* _The task_
Without including any pictures, write out the data below exactly.

+++ Available data +++

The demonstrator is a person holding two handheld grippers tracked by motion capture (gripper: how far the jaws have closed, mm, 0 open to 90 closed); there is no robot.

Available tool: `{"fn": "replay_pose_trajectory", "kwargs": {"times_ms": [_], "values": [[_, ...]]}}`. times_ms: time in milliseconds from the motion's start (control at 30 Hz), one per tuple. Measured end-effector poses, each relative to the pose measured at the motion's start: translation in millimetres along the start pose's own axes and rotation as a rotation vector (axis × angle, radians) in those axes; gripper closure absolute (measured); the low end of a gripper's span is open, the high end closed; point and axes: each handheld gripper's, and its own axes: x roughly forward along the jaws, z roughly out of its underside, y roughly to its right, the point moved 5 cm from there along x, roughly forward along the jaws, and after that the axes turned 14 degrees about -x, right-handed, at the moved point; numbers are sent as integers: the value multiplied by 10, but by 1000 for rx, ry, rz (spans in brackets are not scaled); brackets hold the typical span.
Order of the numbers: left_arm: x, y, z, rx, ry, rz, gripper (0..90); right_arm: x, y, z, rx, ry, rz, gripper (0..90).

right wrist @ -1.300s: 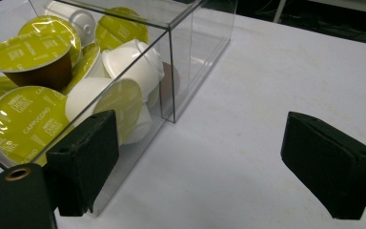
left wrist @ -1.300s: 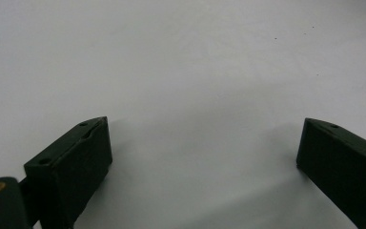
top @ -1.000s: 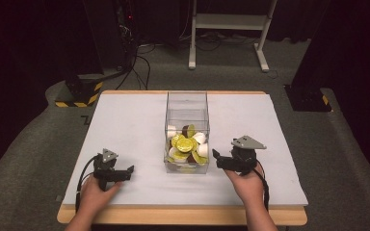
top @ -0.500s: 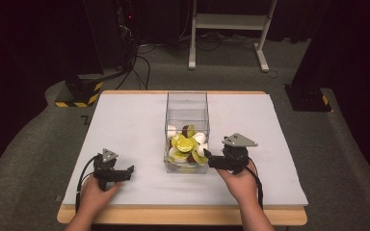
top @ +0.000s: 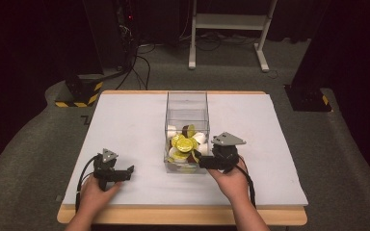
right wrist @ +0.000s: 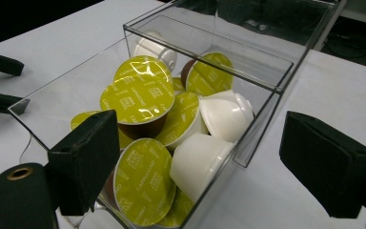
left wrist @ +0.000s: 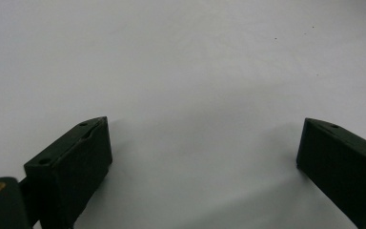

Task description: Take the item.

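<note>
A clear plastic box stands mid-table and holds several coffee capsules, some with yellow foil lids, some white. My right gripper is open at the box's near right corner. In the right gripper view its jaws straddle that corner without touching the wall; yellow-lidded capsules and white ones lie just behind it. My left gripper rests open at the near left of the white tabletop, well away from the box. Between its jaws there is nothing but bare table.
The table's wooden front edge runs just behind both hands. On the floor beyond the table are black stands with yellow-striped bases, cables and a white frame. The left gripper shows at the far left in the right gripper view.
My right gripper has moved left, closer to the box's near right corner, staying open. The left gripper has not moved.
</note>
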Motion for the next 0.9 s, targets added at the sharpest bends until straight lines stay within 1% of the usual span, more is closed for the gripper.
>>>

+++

* _Solution for this problem_
The demonstrator is a person holding two handheld grippers tracked by motion capture (gripper: how far the jaws have closed, mm, 0 open to 90 closed); there is no robot.

Available tool: `{"fn": "replay_pose_trajectory", "kwargs": {"times_ms": [_], "values": [[_, ...]]}}`. times_ms: time in milliseconds from the motion's start (control at 30 Hz), one per tuple. Measured end-effector poses, each relative to the pose measured at the motion's start: translation in millimetres along the start pose's own axes and rotation as a rotation vector (axis × angle, radians) in those axes; gripper closure absolute (measured); the low end of a gripper's span is open, the high end closed; point and axes: each handheld gripper's, and its own axes: x roughly forward along the jaws, z roughly out of its underside, y roughly to its right, the point moved 5 cm from there along x, roughly forward along the jaws, and after that the axes turned 14 degrees about -x, right-handed, at the moved point; numbers are sent as integers: the value multiplied by 10, but by 1000 for rx, ry, rz (spans in brackets are not scaled); brackets hold the typical span.
Order of the numbers: left_arm: x, y, z, rx, ry, rz, gripper (0..90); right_arm: x, y, z, rx, ry, rz, gripper (0..90).

right wrist @ -1.300s: 
left wrist @ -1.300s: 
top @ -1.000s: 
top @ -0.500s: 
top @ +0.000s: 
right wrist @ +0.000s: 
left wrist @ +0.000s: 

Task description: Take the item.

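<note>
A clear plastic box stands mid-table and holds several coffee capsules, some with yellow foil lids, some white. My right gripper is open at the box's near right corner. In the right gripper view its jaws straddle that corner without touching the wall; yellow-lidded capsules and white ones lie just behind it. My left gripper rests open at the near left of the white tabletop, well away from the box. Between its jaws there is nothing but bare table.
The table's wooden front edge runs just behind both hands. On the floor beyond the table are black stands with yellow-striped bases, cables and a white frame. The left gripper shows at the far left in the right gripper view.
My right gripper has moved left, closer to the box's near right corner, staying open. The left gripper has not moved.
</note>
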Motion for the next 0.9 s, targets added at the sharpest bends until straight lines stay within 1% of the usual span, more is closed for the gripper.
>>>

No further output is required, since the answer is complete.